Task requirements: Print, exactly as given, each line of the data from the line containing "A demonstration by" up to and including its last line.
[Opening Records shown section]
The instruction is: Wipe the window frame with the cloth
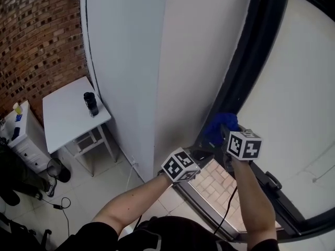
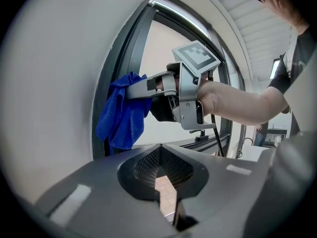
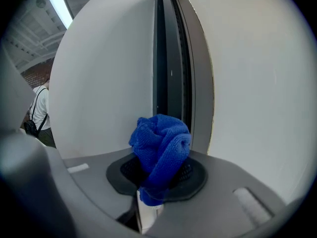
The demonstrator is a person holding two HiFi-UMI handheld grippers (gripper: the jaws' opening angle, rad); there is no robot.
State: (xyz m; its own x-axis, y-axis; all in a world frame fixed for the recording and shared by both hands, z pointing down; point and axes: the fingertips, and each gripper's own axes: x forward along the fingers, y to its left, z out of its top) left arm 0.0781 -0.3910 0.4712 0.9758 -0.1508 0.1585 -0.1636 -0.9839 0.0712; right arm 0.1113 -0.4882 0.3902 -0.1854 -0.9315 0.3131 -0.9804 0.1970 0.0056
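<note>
A crumpled blue cloth (image 1: 219, 127) is pressed against the dark window frame (image 1: 252, 51) near its lower corner. My right gripper (image 1: 226, 135) is shut on it. In the right gripper view the cloth (image 3: 161, 150) bulges up out of the jaws, with the frame's dark vertical channel (image 3: 171, 58) straight ahead. My left gripper (image 1: 203, 156) hangs just left of and below the right one, shut with nothing in it. In the left gripper view the cloth (image 2: 121, 114) hangs against the frame (image 2: 115, 73), and my left gripper (image 2: 161, 150) points at it from a short way off.
A white wall column (image 1: 157, 61) stands left of the frame. Below at the left are a white table (image 1: 65, 116) with a dark cup (image 1: 91, 103), a brick wall (image 1: 36, 30), a white cabinet (image 1: 23, 137) and a cable on the tiled floor (image 1: 60, 205).
</note>
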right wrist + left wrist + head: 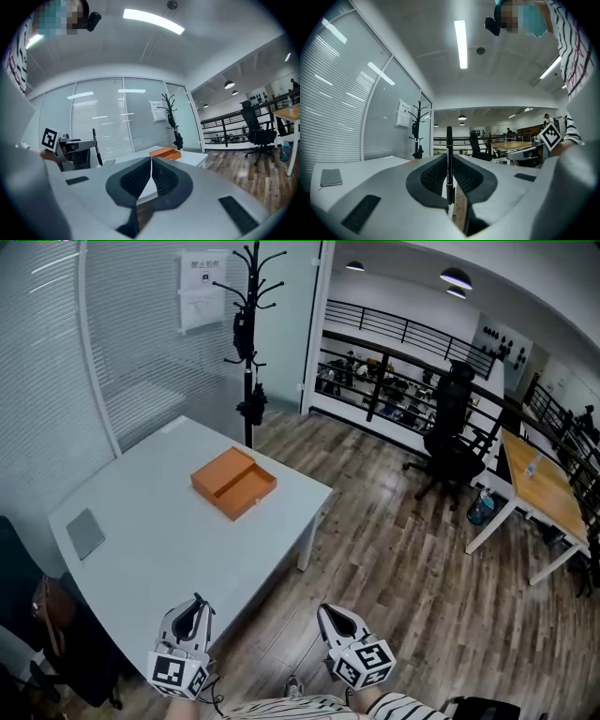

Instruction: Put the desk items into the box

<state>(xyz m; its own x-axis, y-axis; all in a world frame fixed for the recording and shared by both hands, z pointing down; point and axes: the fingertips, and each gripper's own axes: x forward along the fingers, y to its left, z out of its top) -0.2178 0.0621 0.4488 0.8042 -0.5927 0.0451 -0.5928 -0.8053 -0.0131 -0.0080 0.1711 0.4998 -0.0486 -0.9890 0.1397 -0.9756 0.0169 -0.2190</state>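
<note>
A black pen (449, 136) is being clamped upright by the left gripper (449, 157), jaws closed against it; its lower end is being hidden among the pads. In the head view the pen is too thin to be made out. The right gripper (151, 161) is being held with jaws pressed together, tip against tip, empty. The orange box (234, 484) is being seen open on the white desk (159, 549); in the right gripper view its inside is being hidden by its own wall. Both grippers are being held well apart from the box, on its near side. A grey pad (85, 532) is being seen well left of the box. Striped sleeves (309, 706) are being cut off at the lower edge.
</note>
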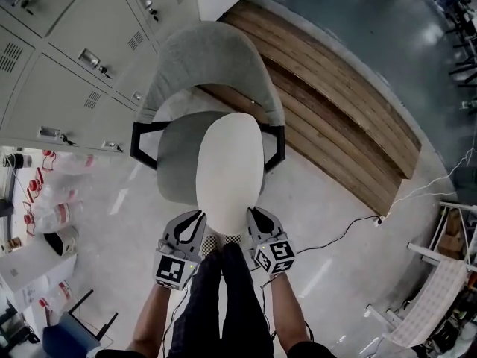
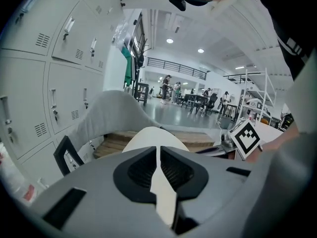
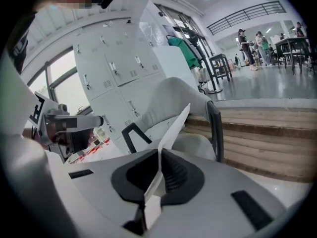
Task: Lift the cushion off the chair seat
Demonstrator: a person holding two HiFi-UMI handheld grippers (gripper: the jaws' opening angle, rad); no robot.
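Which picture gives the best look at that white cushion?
The head view: the whole oval cushion shows over the grey chair, its near end pinched by the left claw and right claw. The left gripper view shows only its rounded top beyond the claw; the right gripper view shows it edge-on, a thin white strip.

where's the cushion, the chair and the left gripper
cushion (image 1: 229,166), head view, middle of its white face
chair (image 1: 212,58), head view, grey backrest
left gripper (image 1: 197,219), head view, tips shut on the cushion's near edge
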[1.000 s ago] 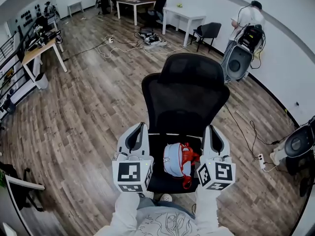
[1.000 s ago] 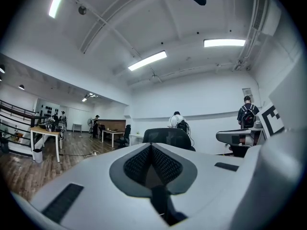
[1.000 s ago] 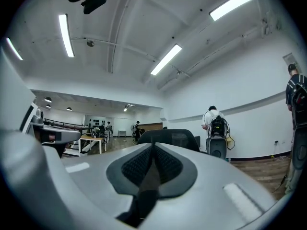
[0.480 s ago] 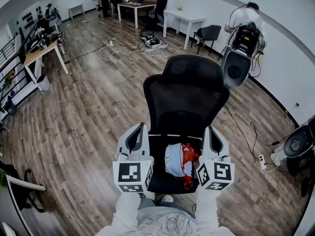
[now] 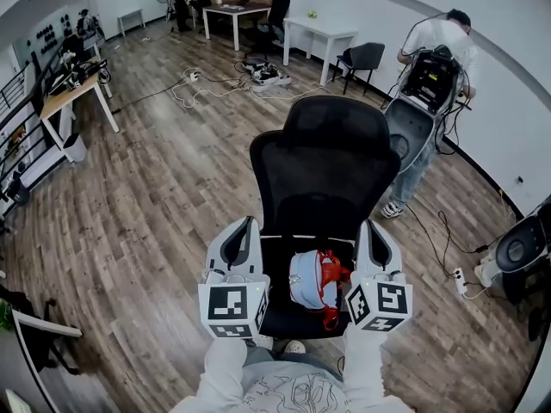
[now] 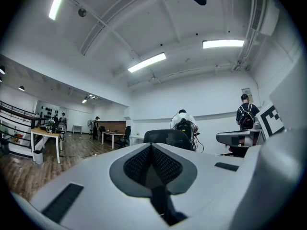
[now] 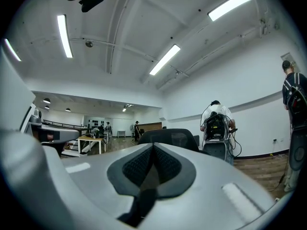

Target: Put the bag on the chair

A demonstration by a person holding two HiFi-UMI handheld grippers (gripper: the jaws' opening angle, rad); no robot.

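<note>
In the head view the bag [image 5: 312,280] is seen resting on the chair [image 5: 323,170] seat, so the task is judged done; the left gripper [image 5: 244,224] and right gripper [image 5: 368,227] are held level at either side. In the left gripper view the jaws are seen together, empty. In the right gripper view they are likewise together, empty

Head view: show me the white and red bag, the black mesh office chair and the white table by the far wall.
white and red bag [image 5: 301,280], head view, on its white body.
black mesh office chair [image 5: 323,175], head view, on the backrest mesh.
white table [image 5: 323,29], head view, on its top.
</note>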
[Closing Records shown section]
Completed exercise:
A demonstration by a person holding two HiFi-UMI handheld grippers (gripper: the jaws' opening angle, rad); no robot.

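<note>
In the head view the bag [image 5: 312,280] is seen resting on the chair [image 5: 323,170] seat, so the task is judged done; the left gripper [image 5: 244,224] and right gripper [image 5: 368,227] are held level at either side. In the left gripper view the jaws are seen together, empty. In the right gripper view they are likewise together, empty

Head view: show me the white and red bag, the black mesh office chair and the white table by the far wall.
white and red bag [image 5: 301,280], head view, on its white body.
black mesh office chair [image 5: 323,175], head view, on the backrest mesh.
white table [image 5: 323,29], head view, on its top.
</note>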

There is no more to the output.